Kredit Macet Pinjaman Online Naik Jadi Rp1,90 Triliun per Nov 2024

Otoritas Jasa Keuangan (OJK) melaporkan bahwa kredit macet dari pinjaman online atau fintech P2P lending telah mencapai Rp1,90 triliun hingga November 2024. Angka ini menunjukkan peningkatan dalam sektor pinjaman daring, yang kini menjadi salah satu sumber pembiayaan utama bagi masyarakat, terutama dalam kondisi ekonomi yang tidak menentu.

Dari total pinjaman macet tersebut, sekitar Rp1,30 triliun merupakan pinjaman yang diterima oleh perorangan, dengan rincian mencapai 538.790 rekening. Sementara itu, pinjaman yang macet pada sektor badan usaha tercatat sebesar Rp600,32 miliar, berasal dari 1.200 rekening. Data ini menandakan bahwa masalah kredit macet tidak hanya terjadi pada individu, tetapi juga pada usaha kecil dan menengah (UKM) yang bergantung pada pembiayaan dari fintech.

Di sisi lain, OJK juga mencatat outstanding pinjaman lancar, yang belum jatuh tempo, sebesar Rp63,86 triliun. Jumlah ini terdiri dari Rp60,32 triliun pinjaman kepada perorangan dan Rp3,53 triliun kepada badan usaha. Penyaluran pinjaman yang relatif lancar ini menunjukkan bahwa mayoritas penerima pinjaman P2P lending mampu memenuhi kewajiban pembayaran mereka tepat waktu.

Selain itu, OJK mencatat dana yang berada dalam perhatian khusus (pinggiran macet) mencapai Rp4,82 triliun. Dari angka ini, sebanyak Rp4,40 triliun merupakan pinjaman kepada perorangan dan Rp416,03 miliar kepada badan usaha. Meskipun ada pinjaman yang dalam perhatian khusus, jumlah pinjaman macet sendiri terbilang kecil jika dibandingkan dengan total outstanding pinjaman yang mencapai Rp75,60 triliun, sebuah angka yang meningkat 27,32% Year on Year (YoY).

Jika dilihat lebih dalam, komposisi pinjaman menunjukkan bahwa kualitas pembiayaan P2P lending saat ini masih terjaga. Pinjaman lancar mendominasi dengan persentase mencapai 84,46% dari total outstanding pinjaman. Sementara itu, kategori pinjaman dalam perhatian khusus mencakup 6,38%, diikuti oleh pinjaman kurang lancar sebesar 3,44%, serta pinjaman diragukan yang mencapai 3%. Secara keseluruhan, pinjaman macet hanya menyumbang 2,5% terhadap total outstanding pinjaman.
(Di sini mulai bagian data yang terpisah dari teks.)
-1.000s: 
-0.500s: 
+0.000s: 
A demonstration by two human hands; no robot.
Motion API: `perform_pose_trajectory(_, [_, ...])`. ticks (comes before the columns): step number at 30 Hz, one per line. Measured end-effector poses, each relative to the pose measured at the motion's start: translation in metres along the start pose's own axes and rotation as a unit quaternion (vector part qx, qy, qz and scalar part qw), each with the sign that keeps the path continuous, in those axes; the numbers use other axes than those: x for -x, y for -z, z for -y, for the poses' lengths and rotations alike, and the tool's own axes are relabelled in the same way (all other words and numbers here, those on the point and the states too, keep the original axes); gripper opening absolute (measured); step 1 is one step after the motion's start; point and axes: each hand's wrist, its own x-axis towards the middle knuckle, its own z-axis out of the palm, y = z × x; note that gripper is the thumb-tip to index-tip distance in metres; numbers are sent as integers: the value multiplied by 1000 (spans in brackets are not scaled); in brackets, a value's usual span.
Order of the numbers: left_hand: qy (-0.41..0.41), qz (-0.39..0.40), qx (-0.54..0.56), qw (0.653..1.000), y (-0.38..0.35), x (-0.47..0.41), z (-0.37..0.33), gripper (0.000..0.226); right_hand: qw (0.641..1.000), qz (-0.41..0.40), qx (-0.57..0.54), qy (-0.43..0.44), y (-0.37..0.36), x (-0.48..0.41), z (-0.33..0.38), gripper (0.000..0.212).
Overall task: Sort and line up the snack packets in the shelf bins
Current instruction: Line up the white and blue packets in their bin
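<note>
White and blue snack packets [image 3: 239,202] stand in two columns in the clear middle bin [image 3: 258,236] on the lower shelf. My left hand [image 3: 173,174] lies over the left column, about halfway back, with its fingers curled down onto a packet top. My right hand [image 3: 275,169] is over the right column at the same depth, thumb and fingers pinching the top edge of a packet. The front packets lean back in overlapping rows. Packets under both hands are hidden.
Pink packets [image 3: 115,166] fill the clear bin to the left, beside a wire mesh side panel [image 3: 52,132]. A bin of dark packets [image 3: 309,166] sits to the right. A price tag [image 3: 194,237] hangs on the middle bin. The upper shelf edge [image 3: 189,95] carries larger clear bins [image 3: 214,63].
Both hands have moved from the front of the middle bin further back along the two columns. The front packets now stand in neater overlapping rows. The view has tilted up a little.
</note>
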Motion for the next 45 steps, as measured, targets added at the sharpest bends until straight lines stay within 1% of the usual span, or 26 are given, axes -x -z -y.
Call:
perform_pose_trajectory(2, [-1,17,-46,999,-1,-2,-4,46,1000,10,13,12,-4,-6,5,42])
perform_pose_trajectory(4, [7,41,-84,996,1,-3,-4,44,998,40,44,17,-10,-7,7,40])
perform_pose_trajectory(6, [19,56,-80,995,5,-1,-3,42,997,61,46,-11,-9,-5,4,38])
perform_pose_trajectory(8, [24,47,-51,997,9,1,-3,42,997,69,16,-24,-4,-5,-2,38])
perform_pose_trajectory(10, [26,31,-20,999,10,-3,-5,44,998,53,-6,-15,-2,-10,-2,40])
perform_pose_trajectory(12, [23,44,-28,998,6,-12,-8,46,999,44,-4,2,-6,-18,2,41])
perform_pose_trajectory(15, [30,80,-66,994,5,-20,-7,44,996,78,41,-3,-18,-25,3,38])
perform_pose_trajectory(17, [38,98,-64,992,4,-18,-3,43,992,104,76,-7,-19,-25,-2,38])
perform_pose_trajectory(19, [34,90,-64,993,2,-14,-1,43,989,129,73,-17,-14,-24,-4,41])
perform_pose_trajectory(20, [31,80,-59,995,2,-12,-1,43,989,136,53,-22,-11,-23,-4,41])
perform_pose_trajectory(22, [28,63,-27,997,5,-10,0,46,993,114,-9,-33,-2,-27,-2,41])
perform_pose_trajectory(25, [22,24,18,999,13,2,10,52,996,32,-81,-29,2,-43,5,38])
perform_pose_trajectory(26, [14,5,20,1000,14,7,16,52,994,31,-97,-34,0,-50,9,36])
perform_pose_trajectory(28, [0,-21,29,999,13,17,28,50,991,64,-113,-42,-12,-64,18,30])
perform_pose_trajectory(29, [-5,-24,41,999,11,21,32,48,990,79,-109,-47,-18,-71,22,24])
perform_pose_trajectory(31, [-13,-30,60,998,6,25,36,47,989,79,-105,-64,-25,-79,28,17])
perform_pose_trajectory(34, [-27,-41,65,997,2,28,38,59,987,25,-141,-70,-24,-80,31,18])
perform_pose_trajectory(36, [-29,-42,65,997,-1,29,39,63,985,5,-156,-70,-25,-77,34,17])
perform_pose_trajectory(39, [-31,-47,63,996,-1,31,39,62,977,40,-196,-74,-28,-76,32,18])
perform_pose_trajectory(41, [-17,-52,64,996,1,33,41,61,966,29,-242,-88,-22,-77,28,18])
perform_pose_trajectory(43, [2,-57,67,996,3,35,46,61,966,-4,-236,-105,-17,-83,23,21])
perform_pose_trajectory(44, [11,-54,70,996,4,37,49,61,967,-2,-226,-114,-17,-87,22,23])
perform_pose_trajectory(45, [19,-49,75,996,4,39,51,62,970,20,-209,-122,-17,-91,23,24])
Kondisi ini mengindikasikan bahwa meski ada isu kredit macet, situasi di industri P2P lending masih dalam batas yang wajar. OJK mencatat 21 dari 97 penyelenggara P2P lending yang mencatatkan kredit macet dengan TWP90 (tingkat wanprestasi di atas 90 hari) di atas 5%. Penyebaran kredit macet tersebut lebih terlihat pada penyelenggara yang fokus pada pendanaan produktif bagi usaha.

Ketua Umum Asosiasi Fintech Pendanaan Bersama (AFPI), Entjik S. Djafar, mengungkapkan bahwa walaupun ada 21 penyelenggara dengan kredit macet yang tinggi, keseluruhan industri tetap mengelola kredit macet dalam batas yang aman. “Secara total, masih bagus. Jangan melihat hanya kepada 21 penyelenggara itu; mereka tidak terlalu berpengaruh signifikan terhadap keseluruhan industri,” katanya.

Melihat perkembangan positif ini, industri fintech P2P lending masih menjadi pilihan bagi banyak masyarakat dan pelaku usaha untuk memenuhi kebutuhan finansial mereka. Meskipun adanya risiko kredit macet, dengan langkah pengelolaan yang tepat oleh penyelenggara, sektor ini diharapkan dapat terus tumbuh dan memberikan dampak positif bagi perekonomian.

Sektor pinjaman online di Indonesia juga diharapkan agar lebih ketat dalam melakukan penilaian terhadap peminjam guna meminimalisir risiko kredit macet di masa yang akan datang. Dengan pertumbuhan pesat yang dicatat oleh OJK, penting bagi para pemangku kepentingan untuk menjaga integritas dan kepercayaan masyarakat terhadap layanan keuangan digital ini.